It was 1969, and nobody knew that it was the end of an era. This was before the national cynacism set in because of Watergate. It was before politicians like Reagan started bashing the government, and future generations would pick up on that and treat our government like it was the enemy. It was a time when we strived together through government, and greed was considered a bad thing.
By fulfilling Kennedy's promise to put a man on the moon before the end of the sixties, NASA and Neil Armstrong showed what government can do. The Apollo 11 landing was something of pure good, pure success. It was using government (partnered with business) to create entire new technologies, to embrace (rather than mock) science, and to literally reach for the stars in a way that was unheard of only ten years earlier.
Neil was the symbol for all that America could be. None of us knew at the time how short-lived the promise of America would be.

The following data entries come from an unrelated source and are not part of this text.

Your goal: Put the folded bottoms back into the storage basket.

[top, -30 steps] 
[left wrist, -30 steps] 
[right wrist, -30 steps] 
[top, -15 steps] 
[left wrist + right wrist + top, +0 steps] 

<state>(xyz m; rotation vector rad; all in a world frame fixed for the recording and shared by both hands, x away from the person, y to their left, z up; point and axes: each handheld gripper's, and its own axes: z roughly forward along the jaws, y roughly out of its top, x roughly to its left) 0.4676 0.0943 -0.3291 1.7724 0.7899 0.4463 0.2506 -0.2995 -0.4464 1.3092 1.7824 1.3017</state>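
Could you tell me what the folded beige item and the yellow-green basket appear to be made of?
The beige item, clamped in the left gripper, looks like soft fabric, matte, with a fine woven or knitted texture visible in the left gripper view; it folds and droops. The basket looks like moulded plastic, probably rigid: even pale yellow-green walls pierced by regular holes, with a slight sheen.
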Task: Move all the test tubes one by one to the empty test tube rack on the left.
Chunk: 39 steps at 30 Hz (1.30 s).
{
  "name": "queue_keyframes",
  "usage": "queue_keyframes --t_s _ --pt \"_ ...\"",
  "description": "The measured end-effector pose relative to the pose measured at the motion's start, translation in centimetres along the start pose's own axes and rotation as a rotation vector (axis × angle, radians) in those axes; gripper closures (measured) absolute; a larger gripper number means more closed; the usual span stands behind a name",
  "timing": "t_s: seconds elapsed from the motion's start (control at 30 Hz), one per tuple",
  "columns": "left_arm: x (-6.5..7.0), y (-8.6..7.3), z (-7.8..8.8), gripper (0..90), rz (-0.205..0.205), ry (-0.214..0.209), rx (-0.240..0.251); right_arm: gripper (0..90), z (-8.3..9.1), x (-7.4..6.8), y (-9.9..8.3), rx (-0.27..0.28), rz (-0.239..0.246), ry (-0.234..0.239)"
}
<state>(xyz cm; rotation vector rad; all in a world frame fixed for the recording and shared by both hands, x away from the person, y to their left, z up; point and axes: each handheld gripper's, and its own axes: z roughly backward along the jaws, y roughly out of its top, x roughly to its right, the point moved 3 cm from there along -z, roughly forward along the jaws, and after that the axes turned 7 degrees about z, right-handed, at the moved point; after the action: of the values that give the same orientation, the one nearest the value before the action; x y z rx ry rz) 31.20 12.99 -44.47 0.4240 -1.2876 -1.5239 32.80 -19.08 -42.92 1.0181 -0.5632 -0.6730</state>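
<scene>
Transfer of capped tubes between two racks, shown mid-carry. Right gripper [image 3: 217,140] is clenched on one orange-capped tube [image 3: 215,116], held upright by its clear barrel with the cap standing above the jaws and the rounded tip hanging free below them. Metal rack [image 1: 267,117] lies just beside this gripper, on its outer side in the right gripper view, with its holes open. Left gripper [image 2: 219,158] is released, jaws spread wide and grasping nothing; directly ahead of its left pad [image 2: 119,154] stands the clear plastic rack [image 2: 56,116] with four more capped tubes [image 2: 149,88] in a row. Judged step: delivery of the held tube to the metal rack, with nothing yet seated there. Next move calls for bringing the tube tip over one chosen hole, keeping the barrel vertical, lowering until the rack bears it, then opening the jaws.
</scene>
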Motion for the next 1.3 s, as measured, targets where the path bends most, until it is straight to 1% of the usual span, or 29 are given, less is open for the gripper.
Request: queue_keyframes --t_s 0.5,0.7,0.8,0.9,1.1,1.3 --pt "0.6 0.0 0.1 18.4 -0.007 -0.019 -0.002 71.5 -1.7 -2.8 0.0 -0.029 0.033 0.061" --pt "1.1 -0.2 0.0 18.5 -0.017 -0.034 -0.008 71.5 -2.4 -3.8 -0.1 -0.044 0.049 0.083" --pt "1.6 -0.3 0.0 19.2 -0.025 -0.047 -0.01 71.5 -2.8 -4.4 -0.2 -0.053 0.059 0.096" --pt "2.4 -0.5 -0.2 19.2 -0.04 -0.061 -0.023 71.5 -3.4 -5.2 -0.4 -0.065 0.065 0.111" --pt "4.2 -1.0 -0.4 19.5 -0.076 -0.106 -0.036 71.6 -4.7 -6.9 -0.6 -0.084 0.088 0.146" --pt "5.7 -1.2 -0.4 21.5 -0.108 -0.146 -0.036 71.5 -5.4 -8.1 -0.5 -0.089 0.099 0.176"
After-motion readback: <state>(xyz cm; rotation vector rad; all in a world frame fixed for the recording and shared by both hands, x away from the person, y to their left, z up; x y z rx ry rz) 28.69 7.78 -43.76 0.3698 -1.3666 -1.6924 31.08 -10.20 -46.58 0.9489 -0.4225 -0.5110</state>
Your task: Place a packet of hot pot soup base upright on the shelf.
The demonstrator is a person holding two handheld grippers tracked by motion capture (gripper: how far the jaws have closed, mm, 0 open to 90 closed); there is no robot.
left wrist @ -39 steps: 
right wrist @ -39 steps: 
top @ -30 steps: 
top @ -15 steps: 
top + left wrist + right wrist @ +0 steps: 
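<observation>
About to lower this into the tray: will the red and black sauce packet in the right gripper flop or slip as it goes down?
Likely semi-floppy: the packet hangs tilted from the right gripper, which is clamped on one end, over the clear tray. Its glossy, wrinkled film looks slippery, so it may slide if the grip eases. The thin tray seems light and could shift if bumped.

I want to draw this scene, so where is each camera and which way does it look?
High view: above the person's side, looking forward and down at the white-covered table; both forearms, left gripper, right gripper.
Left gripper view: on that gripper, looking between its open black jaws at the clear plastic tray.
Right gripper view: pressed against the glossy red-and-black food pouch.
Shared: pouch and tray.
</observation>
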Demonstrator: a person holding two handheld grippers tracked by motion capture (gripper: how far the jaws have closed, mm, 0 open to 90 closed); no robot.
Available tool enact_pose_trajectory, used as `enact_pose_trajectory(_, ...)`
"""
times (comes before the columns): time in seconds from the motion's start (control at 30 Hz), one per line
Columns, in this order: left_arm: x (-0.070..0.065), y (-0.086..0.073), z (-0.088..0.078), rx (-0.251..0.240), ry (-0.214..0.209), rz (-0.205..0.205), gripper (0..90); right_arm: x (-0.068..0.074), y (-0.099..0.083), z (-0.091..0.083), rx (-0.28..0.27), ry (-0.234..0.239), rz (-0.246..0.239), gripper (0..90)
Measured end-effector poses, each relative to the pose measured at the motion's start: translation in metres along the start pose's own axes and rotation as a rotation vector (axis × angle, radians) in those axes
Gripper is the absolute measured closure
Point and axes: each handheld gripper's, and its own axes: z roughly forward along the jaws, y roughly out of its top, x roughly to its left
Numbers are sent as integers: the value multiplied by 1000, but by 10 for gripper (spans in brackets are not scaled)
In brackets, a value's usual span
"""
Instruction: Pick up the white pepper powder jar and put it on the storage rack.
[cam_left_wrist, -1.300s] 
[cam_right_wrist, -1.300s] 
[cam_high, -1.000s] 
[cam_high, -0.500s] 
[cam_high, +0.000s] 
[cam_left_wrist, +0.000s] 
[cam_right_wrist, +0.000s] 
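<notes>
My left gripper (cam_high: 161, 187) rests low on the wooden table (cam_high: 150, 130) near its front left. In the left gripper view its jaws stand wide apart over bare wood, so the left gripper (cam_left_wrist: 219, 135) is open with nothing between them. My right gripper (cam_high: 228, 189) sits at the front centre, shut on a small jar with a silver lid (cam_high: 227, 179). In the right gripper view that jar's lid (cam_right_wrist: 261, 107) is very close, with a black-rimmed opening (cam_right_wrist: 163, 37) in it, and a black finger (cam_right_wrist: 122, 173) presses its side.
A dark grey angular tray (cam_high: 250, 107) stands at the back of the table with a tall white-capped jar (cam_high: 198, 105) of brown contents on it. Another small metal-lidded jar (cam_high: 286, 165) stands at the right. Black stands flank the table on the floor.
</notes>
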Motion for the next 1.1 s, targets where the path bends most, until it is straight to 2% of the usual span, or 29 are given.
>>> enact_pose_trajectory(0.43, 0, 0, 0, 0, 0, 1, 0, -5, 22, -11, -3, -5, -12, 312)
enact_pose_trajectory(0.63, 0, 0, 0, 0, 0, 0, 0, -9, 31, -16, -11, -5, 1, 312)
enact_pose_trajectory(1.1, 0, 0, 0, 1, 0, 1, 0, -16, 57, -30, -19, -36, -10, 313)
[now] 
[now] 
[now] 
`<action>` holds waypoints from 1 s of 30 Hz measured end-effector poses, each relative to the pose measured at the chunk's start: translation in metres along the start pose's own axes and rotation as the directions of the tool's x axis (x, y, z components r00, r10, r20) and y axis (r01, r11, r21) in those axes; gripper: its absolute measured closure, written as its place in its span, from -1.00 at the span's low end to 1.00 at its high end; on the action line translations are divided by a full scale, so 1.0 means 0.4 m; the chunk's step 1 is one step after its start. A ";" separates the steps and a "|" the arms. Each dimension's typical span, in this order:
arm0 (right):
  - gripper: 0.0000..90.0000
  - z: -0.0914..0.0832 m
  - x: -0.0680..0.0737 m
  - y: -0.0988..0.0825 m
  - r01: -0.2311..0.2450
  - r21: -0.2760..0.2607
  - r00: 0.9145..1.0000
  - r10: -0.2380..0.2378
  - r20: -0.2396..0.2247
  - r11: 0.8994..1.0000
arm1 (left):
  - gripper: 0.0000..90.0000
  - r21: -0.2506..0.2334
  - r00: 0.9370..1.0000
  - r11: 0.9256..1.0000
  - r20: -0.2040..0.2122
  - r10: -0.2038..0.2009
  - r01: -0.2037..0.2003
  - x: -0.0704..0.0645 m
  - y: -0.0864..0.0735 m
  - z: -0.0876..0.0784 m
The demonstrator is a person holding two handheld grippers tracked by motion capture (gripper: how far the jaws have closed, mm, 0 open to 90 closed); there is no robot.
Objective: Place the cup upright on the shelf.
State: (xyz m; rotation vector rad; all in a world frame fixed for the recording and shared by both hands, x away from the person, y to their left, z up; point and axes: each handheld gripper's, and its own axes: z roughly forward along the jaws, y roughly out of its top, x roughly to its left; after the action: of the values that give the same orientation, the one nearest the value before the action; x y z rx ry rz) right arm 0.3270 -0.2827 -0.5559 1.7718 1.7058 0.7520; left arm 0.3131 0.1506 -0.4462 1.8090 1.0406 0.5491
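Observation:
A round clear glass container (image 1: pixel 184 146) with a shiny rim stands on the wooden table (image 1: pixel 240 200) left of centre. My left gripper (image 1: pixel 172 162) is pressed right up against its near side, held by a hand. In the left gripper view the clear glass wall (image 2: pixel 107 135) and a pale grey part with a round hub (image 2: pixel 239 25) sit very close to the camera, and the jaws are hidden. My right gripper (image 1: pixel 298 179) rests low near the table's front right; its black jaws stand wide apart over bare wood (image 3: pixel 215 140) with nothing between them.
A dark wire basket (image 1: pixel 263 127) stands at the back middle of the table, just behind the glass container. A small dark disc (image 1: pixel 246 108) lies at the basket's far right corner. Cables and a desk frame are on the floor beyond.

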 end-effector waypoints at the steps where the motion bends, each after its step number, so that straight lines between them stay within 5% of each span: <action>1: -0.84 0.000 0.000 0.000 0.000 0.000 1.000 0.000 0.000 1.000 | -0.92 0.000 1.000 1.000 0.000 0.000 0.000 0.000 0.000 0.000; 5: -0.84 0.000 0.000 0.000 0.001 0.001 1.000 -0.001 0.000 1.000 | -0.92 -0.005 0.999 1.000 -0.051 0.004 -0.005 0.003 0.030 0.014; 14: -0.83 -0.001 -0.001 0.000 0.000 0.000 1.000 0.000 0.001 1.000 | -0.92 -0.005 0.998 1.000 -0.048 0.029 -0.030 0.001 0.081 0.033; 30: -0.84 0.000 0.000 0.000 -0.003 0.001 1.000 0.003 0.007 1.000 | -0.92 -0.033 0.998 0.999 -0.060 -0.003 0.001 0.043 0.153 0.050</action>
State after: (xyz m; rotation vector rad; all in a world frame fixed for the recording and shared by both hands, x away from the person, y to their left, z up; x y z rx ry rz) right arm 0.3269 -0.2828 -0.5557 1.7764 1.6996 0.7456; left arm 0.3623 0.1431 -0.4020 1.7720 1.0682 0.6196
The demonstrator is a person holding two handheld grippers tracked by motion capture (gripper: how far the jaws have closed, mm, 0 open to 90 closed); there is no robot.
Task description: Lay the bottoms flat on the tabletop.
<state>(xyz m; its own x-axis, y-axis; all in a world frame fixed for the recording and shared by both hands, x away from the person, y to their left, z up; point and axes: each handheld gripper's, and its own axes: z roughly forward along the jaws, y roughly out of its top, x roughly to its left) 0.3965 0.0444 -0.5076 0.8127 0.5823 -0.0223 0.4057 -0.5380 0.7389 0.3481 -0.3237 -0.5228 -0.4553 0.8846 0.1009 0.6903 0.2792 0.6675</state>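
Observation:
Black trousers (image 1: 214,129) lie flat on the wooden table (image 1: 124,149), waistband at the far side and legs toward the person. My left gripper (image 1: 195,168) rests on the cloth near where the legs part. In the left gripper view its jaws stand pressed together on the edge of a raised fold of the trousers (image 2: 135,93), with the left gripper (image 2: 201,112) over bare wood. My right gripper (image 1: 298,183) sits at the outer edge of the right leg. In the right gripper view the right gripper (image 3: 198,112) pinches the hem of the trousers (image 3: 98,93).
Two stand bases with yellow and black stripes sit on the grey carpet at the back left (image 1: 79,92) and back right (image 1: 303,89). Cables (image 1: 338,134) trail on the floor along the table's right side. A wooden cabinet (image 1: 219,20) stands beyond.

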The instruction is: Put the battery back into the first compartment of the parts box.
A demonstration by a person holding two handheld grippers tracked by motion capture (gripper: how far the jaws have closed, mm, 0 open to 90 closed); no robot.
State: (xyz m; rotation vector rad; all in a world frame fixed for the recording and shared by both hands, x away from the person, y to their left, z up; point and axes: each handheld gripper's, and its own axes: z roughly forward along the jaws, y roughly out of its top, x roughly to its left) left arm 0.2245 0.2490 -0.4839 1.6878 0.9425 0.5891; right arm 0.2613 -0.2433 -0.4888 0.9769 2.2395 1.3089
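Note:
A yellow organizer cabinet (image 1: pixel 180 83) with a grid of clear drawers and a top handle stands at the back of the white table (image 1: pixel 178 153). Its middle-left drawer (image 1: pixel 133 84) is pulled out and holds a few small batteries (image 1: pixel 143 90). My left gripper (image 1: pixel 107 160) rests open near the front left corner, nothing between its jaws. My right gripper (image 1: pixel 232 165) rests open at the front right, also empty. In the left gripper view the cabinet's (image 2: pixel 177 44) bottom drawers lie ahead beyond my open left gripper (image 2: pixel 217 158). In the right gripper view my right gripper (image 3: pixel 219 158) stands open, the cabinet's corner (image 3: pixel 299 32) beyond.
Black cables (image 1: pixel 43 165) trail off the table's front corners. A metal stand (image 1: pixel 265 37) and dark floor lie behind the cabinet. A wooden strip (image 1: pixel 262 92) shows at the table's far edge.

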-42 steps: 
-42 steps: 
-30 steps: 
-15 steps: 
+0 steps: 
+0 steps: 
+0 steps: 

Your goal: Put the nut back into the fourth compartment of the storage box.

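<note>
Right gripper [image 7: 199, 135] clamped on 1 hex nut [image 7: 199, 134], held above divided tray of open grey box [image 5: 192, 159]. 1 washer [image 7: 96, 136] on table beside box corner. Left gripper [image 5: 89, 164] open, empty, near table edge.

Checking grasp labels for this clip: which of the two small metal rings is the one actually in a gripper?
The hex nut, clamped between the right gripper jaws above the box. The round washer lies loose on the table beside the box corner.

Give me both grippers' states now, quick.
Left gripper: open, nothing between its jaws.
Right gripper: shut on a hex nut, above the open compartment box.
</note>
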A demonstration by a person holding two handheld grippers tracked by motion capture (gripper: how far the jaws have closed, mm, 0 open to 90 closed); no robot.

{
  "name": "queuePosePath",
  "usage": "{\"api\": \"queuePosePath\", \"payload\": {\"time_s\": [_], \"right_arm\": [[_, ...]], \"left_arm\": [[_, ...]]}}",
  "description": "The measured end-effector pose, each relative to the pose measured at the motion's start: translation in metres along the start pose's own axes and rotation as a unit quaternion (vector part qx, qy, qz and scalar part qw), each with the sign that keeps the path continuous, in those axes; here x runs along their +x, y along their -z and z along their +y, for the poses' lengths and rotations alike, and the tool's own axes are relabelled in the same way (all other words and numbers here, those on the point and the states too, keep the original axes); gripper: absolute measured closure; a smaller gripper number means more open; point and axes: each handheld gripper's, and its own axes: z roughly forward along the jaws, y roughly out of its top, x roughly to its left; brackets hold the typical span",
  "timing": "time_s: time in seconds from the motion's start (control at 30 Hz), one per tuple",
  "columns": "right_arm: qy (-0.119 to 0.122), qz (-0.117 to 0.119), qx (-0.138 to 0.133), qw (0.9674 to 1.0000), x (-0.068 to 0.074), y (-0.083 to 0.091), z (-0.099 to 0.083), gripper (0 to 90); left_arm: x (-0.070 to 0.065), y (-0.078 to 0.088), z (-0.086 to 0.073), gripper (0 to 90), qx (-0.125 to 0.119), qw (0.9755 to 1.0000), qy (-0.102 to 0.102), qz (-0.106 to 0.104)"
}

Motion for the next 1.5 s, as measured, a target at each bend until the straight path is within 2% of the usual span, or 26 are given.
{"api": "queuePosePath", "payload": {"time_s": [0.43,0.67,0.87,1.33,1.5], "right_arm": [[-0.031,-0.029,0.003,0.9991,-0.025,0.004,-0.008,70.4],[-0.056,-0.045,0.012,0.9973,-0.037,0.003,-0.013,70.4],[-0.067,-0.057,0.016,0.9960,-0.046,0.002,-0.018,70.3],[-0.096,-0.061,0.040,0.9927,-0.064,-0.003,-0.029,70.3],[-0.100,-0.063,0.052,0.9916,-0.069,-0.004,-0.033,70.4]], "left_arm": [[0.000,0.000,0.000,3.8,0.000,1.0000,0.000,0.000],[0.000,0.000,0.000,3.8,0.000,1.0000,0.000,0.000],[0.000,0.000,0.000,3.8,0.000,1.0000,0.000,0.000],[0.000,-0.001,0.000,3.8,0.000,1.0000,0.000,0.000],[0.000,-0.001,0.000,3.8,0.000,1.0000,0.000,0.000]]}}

As for Neil, I was always impressed by his humility. I mean, 600 years from now, nobody will know who Michael Jordan is — maybe not even Michael Jackson. But Neil Armstrong's name will forever be placed alongside the great explorers — Magellan, Columbus, etc. — who went to places virtually unknown. That's got to be a heady experience. But after retiring from NASA, Neil went quietly into the shadows — doing consulting work and farming instead of cashing in on his name. You gotta respect that.
Neil Armstrong passed away this weekend at the age of 82.